It’s easier to offer a definitive statement on clown painting at the Andy Warhol Museum than… It’s easier to offer a definitive statement on clown painting at the Andy Warhol Museum than it is to place clown painting in the context of high art.
At Saturday’s opening of “Clown Paintings: From the Collection of Diane Keaton and Others,” one viewer remained skeptical, saying, “I don’t know if this would be at the Warhol if it weren’t for Diane Keaton.”
Another viewer, perhaps someone more enthusiastic for the big-top ambiance, enjoying the popcorn and snow cone cocktails, said, “Clown paintings are an amplification of an amplification. A clown is an actor in makeup portraying an exaggeration of a human emotion. A painting of a clown exaggerates it even further.”
The kitsch of clown painting – an exceptionally garish form – is at home at the Warhol, particularly as the last exhibit of “Summer of Andy,” a series of programs in celebration of Andy Warhol’s 75th birthday. By considering low art – what’s cheaply manufactured, tacky, and, more importantly, in demand – Andy Warhol contributed to a more complete picture of modern American culture. Legend also has it that, at the beginning of his celebrity, Warhol would sometimes ask staffers at the Factory to stand in at his appearances – even a university lecture – in an Andy Warhol costume: a white wig, glasses and makeup.
But both Diane Keaton, who owns 300 clown paintings, and gallery owner Robert Berman, who owns more than 1,000 clown paintings himself, have lofty aspirations for clown art. After realizing that their competition to own clown paintings had driven up prices in the Los Angeles market, Keaton and Berman met, discovered their shared passion for clown art, and organized an exhibition of their prized paintings at Berman’s gallery in Santa Monica. Keaton assembled a book, “Clown Paintings,” of clown painting reproductions and essays from famous, funny people who mostly don’t like clowns.
In “Clown Paintings,” Berman writes, “Even the most awful clown paintings can convey depth and value.” And, according to Keaton, “These rank amateurs’ [the painters’] dogged attempts to put a stamp of personal expression on the map links us to them.”
This is sympathy art. It’s not good art because it’s popular; it’s not bad art because it’s popular. It’s bad art because it’s not linked to us. The painted emotions in the portraits are exaggerated and sentimental, not unlike the “more-is-more” effect of reality television. A man who comes home after losing his job at the circus does not offer his loved ones a Big Frowny. Because we are complicated and subtle beings, carrying many simultaneous emotions, we can relate to an artist’s representation of quiet desperation.

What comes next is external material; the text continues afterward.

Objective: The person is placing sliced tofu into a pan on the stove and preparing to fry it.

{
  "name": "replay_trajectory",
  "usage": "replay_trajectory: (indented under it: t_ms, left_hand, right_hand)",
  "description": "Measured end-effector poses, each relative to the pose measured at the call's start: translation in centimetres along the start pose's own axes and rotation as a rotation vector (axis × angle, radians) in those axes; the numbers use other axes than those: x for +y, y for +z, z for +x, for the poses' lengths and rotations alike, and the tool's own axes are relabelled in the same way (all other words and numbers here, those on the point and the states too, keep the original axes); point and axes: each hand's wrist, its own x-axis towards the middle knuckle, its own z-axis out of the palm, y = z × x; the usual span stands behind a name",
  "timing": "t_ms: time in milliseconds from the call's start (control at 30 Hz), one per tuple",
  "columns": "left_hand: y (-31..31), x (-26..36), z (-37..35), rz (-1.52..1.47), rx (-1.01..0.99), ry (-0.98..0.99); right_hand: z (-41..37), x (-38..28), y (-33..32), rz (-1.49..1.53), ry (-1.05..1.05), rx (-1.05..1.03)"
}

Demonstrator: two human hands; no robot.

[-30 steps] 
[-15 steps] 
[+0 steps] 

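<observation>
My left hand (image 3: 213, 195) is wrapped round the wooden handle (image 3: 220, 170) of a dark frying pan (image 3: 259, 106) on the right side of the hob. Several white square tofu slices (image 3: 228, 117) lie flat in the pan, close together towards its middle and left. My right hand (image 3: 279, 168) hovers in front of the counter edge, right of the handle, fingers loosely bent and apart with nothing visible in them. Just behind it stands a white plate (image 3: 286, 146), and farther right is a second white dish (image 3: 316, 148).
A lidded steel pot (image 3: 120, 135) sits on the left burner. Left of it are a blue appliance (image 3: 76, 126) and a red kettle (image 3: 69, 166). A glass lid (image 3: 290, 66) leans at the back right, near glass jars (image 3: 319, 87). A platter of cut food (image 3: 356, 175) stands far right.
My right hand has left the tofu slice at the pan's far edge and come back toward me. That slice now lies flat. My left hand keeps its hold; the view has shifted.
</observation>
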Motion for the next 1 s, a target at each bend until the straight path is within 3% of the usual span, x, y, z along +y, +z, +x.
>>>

Clowns aren’t linked to us. That’s probably why many people are afraid of them. They are people removed from us, covered in a disguise. In his essay from “Clown Paintings,” Chevy Chase notes the “disparity between that huge, painted grimace covering the lower half of his face, and the small, inexpressive mouth lost in the grease – but not lost on the confused child who, at a glance, duly notices this inhumanity. ‘Who is this guy? What does he want? … Is he really happy or is he angry and unbalanced? … Where are the real people?'”
So, why the fondness for clown paintings – which are now sold as collector’s items on eBay – in previous decades? Many of the works in the exhibit were painted in the late 1940s and 1950s, a time of rampant conformity. The clown is a duality of repression and emotion – an image of a mask of joy or sorrow, or an actor who paints his “true face” on as a release.
In conservative times like the 1950s, an image of a clown, cavorting or crying behind a mask, could have appealed to the modern woman living behind her own happy-housewife mask. Plastic proxy emotions in hyper clown colors hanging on the parlor wall expressed otherwise unfashionable nonconformity in a plastic era; crying when she must smile, laughing when she must be demure.
Clowns remain important characters of popular culture. Sometimes they act for good, such as Jesus in “Godspell,” or for evil, as in the case of the Joker from “Batman.” And then there’s the ambivalent Ronald McDonald, who invites us to have a burger and some fries.
Clown Paintings, housed between political cartoons and an exhibit examining the “projection” of Farrah Fawcett, is undoubtedly worth seeing at the Warhol for the pop culture the paintings represent.